Bounding in on a fast, long run, reminiscent of Malcolm Marshall in his pomp, Waqar is an immensely physical bowler. There is about him the aggression of an impassioned warrior. At delivery he jumps high, and pulling his arm through rather in the manner of Andy Roberts, he hurls himself at the batsman, often finishing his follow-through just yards from his enemy and still breathing fire. However, Waqar is by temperament more docile than his Antiguan predecessor, besides which he is young yet and unversed in the subtleties of psychological warfare.

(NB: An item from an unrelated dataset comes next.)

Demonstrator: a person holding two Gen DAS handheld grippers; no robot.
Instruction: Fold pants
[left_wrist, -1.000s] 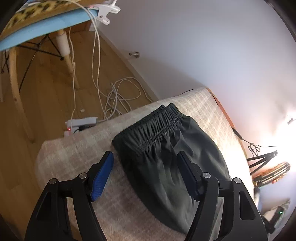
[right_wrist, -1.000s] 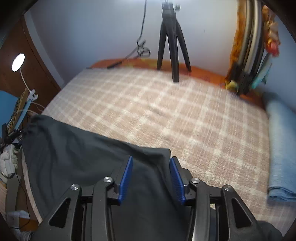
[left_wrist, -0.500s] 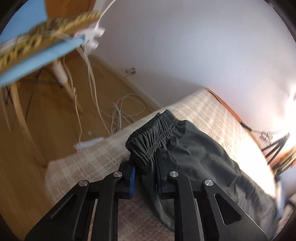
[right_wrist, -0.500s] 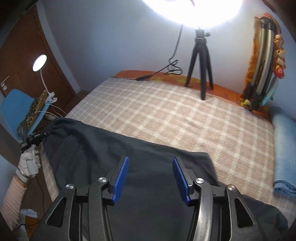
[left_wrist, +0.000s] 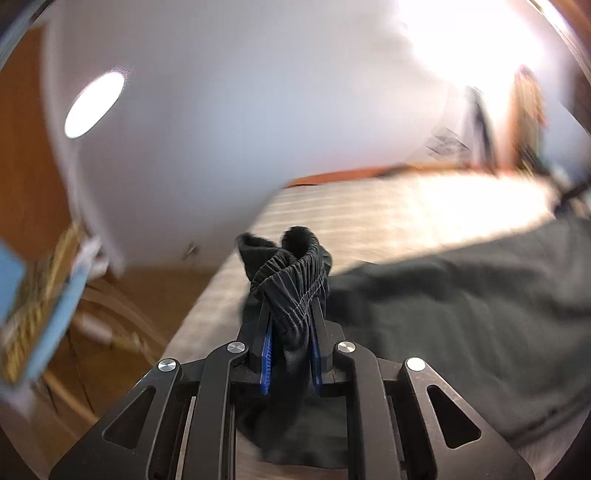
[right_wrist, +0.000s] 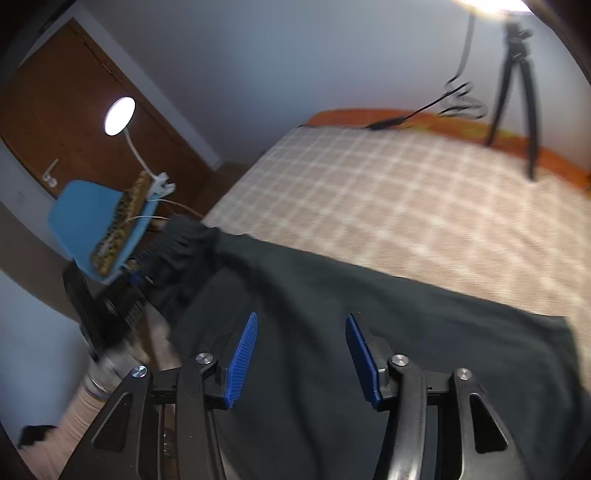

Apart from pace and swing, his greatest assets are his stamina and a flexibility of body which allows him to bowl his fastest from the first delivery of every spell, no mater what the time of day or how many overs he has already bowled.

In his early overs he concentrates on an out-swinger delivered to a full length and interspersed only occasionally with bumpers, a weapon used solely as a reminder to batsmen not to plunge too glibly forward. Because he pitches to such a full length and bowls to an unrelentingly attacking field, Waqar can in his full spell be expensive, for he invites batsmen to drive, wanting wickets not maidens. Nor is his bowling yet mechanical. Rather it is raw, though never vulgar, and he searches constantly for the extremity of what he can do. Accordingly, he is sometimes inaccurate.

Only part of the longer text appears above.